HG Markets

Gold Robust Despite Rise in Treasury Yields


Harvest Global Markets :

Gold prices (XAU/USD) recovered modestly on Tuesday, supported by a decline in the US dollar, although US Treasury yields rose to their highest levels since November 2007. The background to this rally in gold is the broader financial market’s anticipation of the upcoming Central Exchange news’ meeting of bankers on the trajectory of interest rates. Historically, a weaker dollar paved the way for dollar-denominated gold to appreciate, making it more attractive to foreign investors.

Yields on the benchmark 10-year U.S. Treasury note rose significantly, signalling strengthening market confidence that U.S. interest rates will stay high for an extended period of time. At the same time, the Federal Reserve’s outlook seems to point to another modest rate hike in November, followed by potential rate cuts in 2023. High interest rates typically drive bond yields higher and support the dollar, which reduces the attractiveness of effective asset bonds like gold.

Despite the upward trajectory of US Treasury yields, the US dollar has dropped from recent 10-week highs against other major currencies. The dollar’s pause on the upside, combined with its potential for further correction, could be the spark that triggers a strong rally in the gold market.
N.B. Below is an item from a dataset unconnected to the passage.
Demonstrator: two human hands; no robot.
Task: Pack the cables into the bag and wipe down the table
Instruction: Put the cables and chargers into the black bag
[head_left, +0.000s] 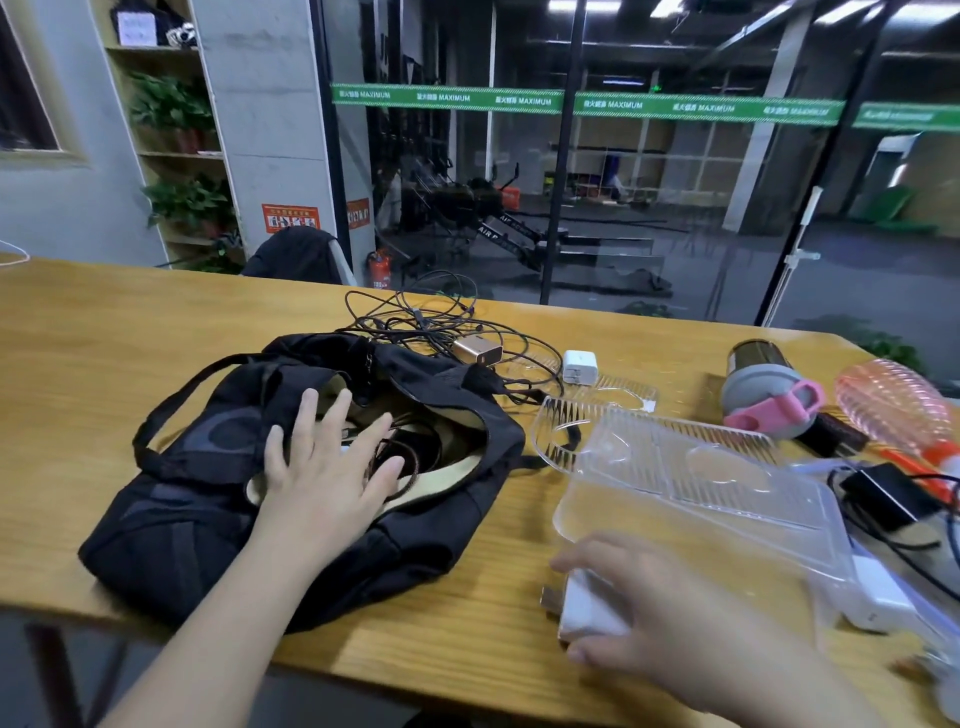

Investors are closely watching gold’s decline, speculating about the optimal time to return to the market.

All eyes are on Fed Chairman Jerome Powell’s upcoming speech in Jackson Hole, Wyoming. His remarks will be important in assessing the Federal Reserve’s stance on interest rates. Powell is expected to praise the Fed’s efforts to bring inflation closer to target, perhaps easing some of the pressure on gold stemming from interest rate concerns.

Currently, the 4-hour price of gold (XAU/USD) at 1920 is marginally above its main support area, ranging from 1910 to 1900, hinting at the market finding some footing.

However, given its proximity to the 50-4H moving average, there’s potential for a short-covering rally to push prices through this level. The 14-4H RSI stands slightly above neutral at 52.01, indicating a possibility of upward momentum. The market’s posture remains cautious, but with a window for a bullish reversal.